Par endroits, Yànnis D. Yérakis rappelle son contemporain le Roumano-Grec (ou Byzantino-Ottoman) Panaït Istrati, peintre en bâtiment, autodidacte, grand prolétaire méditerranéen, et auteur d’un court texte intitulé… Le pêcheur d’éponges. S’y retrouve un semblable réalisme social, la même mélancolie fraternelle et sans illusion. Cette écriture résonne avec celle d’un autre voisin encore, le Turco-Kurde Yachar Kemal, sans conteste du même bois.
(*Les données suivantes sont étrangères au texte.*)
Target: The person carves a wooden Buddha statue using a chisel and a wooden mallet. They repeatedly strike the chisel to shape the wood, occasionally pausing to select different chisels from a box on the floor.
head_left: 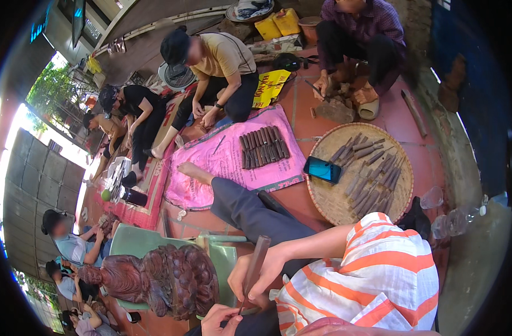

Là aussi, conscience sociale aigüe chez cet auteur qui publia un texte intitulé… Pêcheurs d’éponges ! Des contes communs émergent chez l’un et chez l’autre, notamment ces pêcheurs avalés puis recrachés par des monstres marins. Contes vrais car crus par les hommes qui plongeaient. De part et d’autre de la Méditerranée, ces auteurs chantent la fierté des artisans et une humanité thalasséenne vacillant avant l’industrialisation du monde. Yànnis D. Yérakis les égale avec ce texte inoubliable, aussi sous-marin qu’il est à hauteur d’homme.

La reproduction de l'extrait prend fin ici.